Although we expect to see DAG-based models widely adopted, changes in other parts of the software ecosystem will inevitably affect the way that that model is implemented. The appearance of DAG scheduling constructs in the OpenMP 4.0 standard offers a particularly important example of this point. Until now, libraries like PLASMA had to rely on custom built task schedulers; at Tennessee, we developed the QUARK scheduler for this purpose; but many other groups developed similar systems: SMPSs from the Barcelona Supercomputer Center, StarPU from INRIA, SuperGlue from Uppsala University, etc. Similar capabilities were also provided commercially, e.g. by Intel’s Threading Building Blocks. However, the inclusion of DAG scheduling constructs in the OpenMP standard, along with the rapid implementation of support for them (with excellent multithreading performance) in the GNU compiler suite, throws open the doors to widespread adoption of this model in academic and commercial applications for shared memory. We view OpenMP as the natural path forward for the PLASMA library and expect that others will see the same advantages to choosing this alternative.

The situation is more complicated in the case of distributed memory computing. Many new programming models are emerging here, but the only standards available still revolve around MPI. Yet DAG scheduling has also turned out to be a good option for dense linear algebra, which led us to develop a version of PLASMA for distributed memory—the DPLASMA library. In the absence of standards for dataflow approaches, taking this path means relying on a custom or specialized runtime scheduler for the foreseeable future. DPLASMA utilizes the PaRSEC scheduler, developed at the University of Tennessee. PaRSEC relies on an algebraic, size-independent, representation of the DAG, and execution-driven unrolling of the local portions of the DAG at runtime. The form of representation it uses is referred to as a Parametrized Task Graph (PTG). PaRSEC takes care of inter-node messaging, intra-node multithreading and offloading work to multiple accelerators. It also offers tools for translating (with some restrictions) serial codes into the PTGs.

Jack Dongarra
Jack Dongarra

Of course the other seismic force that’s shaking the road to exascale computing, and was accordingly flagged in the NSCI, is the rise of large-scale data analytics as fundamental for a wide range of application domains. Indeed, one of the most interesting developments in HPC math libraries is taking place at the intersection of numerical linear algebra and data analytics, where a new class of randomized algorithms is emerging for computing approximate matrix factorizations. These algorithms (random sampling, random projection, random mixing) prove to be powerful tools for solving both least squares and low-rank approximation problems, which are ubiquitous in large-scale data analytics and scientific computing.
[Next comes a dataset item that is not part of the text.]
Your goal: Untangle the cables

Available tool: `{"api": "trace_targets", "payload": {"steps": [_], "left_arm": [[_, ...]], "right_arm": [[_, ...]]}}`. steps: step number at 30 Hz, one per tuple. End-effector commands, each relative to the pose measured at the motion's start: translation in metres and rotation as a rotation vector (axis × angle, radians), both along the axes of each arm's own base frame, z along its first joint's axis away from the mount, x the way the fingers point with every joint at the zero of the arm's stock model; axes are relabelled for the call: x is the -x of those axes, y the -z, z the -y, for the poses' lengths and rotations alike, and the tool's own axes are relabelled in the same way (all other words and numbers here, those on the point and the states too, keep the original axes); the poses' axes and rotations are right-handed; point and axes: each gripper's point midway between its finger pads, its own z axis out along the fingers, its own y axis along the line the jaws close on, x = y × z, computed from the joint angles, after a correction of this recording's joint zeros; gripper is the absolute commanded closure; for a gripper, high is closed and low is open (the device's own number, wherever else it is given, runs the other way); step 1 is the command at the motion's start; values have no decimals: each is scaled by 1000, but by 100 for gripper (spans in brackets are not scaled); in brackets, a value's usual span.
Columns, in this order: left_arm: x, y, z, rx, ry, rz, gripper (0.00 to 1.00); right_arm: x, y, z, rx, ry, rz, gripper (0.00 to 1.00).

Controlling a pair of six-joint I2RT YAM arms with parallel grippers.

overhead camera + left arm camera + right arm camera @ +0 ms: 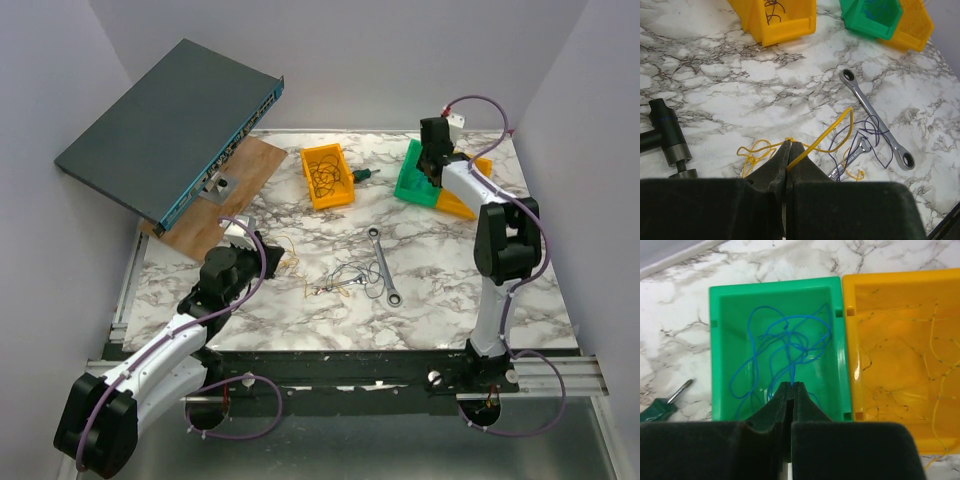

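Note:
The cables form a small tangle mid-table, beside a silver wrench. My left gripper is shut on a yellow cable, which loops away over the marble towards a dark purple cable. From above, the left gripper sits left of the tangle. My right gripper is shut on a blue cable. That cable's loops lie inside the green bin. In the top view the right gripper hangs over that green bin.
A yellow bin with thin yellow wires touches the green one. Another yellow bin holds dark wires. A network switch leans on a wooden board at back left. A small wrench, black tool and green screwdriver lie about.

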Motion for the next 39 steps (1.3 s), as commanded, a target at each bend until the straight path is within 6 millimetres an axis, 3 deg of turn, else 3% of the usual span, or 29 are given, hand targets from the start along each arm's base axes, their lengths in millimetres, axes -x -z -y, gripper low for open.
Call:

More importantly, however, these algorithms are playing a major role in the processing of the information that has previously lain fallow, or even been discarded, because meaningful analysis of it was simply infeasible—this is the so called “Dark Data phenomenon”. The advent of tools capable of usefully processing such vast amounts of data has brought new light to these previously darkened regions of the scientific data ecosystem.

Where it applies, approximate matrix factorization is a powerful component of this new tool set, and therefore randomized algorithms should be expected to play a major role in future convergence of HPC and data analytics. Randomized algorithms are not only fast, they are, as compared to traditional algorithms, easier to code, easier to map to modern computer architectures, and display higher levels of parallelism. Moreover, they often introduce implicit regularization, which makes them more numerically robust. Finally, they may produce results that are easier to interpret and analyze in downstream applications. While not a silver bullet for large-scale data analysis problems, random sampling and random projection algorithms may dramatically improve our ability to solve a wide range of large matrix problems, especially when they are coupled with domain expertise.

Another relevant part of the HPC ecosystem that is being transformed as we move towards exascale includes programming languages, among which Fortran is finally being driven from the entrenched position it occupied in the last century. Complexities associated with today’s hardware call for complex software to drive it efficiently. Our interest is in lower-level tools for library-writing rather than high-level approaches such as PGAS languages and new execution models such as academia’s ParalleX or AMD’s Heterogeneous System Architecture. While we recognize object-oriented and co-array features of Fortran 2008, or the new support for parallelism in C and C++, at the library level we need to cater to a broad spectrum of languages and deliver the features and performance in a language-agnostic fashion. In that context, we foresee further expansion of support for heterogeneous platforms in standards such as OpenMP 4 and OpenACC 2. As noted above, the former made serious inroads into complex DAG scheduling and is on track to add task priorities in the next iteration; the latter continues to support ease of programming for GPU accelerators and to be inclusive of optimized system libraries. The main concerns are fragmentation of the community and the lack of a coherent path for porting important scientific codes from one standard to the other.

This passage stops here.